Conceptually, many of us live now in societies which are no longer
traditional, which are not simply reproduced but are, for better or worse,
continually transformed. To grasp this characteristic we need to continue to
pay attention to personal agency, to the ways that people are able to
realize *new* possibilities. And ethically, if we want our societies to be
transformed for better, and not for worse, each of us needs, personally and
collectively, to continually question (and, yes, critique!) the
possibilities that at any moment seem to be those available to us. If it is
truly a *dialectic* of individual and collective that we need to employ
(here I completely agree with you), then I think we *do* still have to
wonder about the expertise of (not 'in') individuals, as well as and in
relation to expertise at the collective level. Society may not care, but we
must. We've got to a point, as a species, where we've changed the direction
of life, on this planet at least. It's become clear that western society, at
least, is not 'immortal'; it's quite able to destroy itself. To align 'life'
and 'society' as though the two are good friends is no longer possible.
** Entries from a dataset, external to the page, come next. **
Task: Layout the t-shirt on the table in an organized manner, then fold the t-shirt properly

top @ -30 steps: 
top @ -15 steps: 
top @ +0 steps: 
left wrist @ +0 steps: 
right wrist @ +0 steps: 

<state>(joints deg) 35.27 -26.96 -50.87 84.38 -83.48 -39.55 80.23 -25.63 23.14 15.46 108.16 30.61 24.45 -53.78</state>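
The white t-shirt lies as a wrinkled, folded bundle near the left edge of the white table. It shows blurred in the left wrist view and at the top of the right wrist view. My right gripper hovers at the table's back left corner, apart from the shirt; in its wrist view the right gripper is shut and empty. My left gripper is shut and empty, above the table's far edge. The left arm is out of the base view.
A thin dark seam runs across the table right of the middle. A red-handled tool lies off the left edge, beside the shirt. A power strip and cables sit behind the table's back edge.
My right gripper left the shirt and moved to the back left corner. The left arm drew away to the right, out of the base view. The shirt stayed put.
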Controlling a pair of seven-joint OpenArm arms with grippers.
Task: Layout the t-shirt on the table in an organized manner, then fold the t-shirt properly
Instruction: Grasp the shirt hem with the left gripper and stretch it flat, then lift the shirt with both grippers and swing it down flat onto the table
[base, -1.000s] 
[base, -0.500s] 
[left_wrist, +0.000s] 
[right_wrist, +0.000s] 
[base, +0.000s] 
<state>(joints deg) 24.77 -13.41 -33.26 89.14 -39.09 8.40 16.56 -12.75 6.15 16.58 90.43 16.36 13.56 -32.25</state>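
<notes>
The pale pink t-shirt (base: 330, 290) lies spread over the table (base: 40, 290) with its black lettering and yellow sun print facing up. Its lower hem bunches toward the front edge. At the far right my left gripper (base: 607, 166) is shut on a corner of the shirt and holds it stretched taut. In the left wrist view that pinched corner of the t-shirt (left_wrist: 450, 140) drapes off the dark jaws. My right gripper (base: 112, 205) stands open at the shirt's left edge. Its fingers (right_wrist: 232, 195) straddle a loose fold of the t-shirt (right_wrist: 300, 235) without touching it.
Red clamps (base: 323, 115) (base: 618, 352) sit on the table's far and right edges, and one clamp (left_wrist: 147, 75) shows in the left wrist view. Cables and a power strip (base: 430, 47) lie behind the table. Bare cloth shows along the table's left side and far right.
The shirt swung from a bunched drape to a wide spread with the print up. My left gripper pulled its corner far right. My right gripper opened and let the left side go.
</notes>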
If
this happens life will undoubtedly survive, but personally I'd prefer that
we find a way to redirect our society to avoid this particular outcome.
That's going to require that individuals be awake to not only what is, but
what could be. My new bumper sticker: 'Think personally; act collectively.')
Martin
On 6/28/07 6:49 PM, "Louise Hawkins" <l.hawkins@cqu.edu.au> wrote:
> individual lives are the means by which life reproduces itself. There is no
> ulterior reason for individual life other than to make life and society
> survive. Harold Garfinkel talks about "immortal society," which contrasts our
> own mortality.
> Individually we realize possibilities that exist at a collective, cultural
> level.
> Now when you think activities from the perspective of society, or rather, the
> dialectic of individual and collective, we no longer have to wonder about
> expertise in individuals but at expertise at the collective level, where it
> doesn't matter whether it is in this or that person, this or that individual.
> LIFE and society don't care, as long as the activity reproduces them.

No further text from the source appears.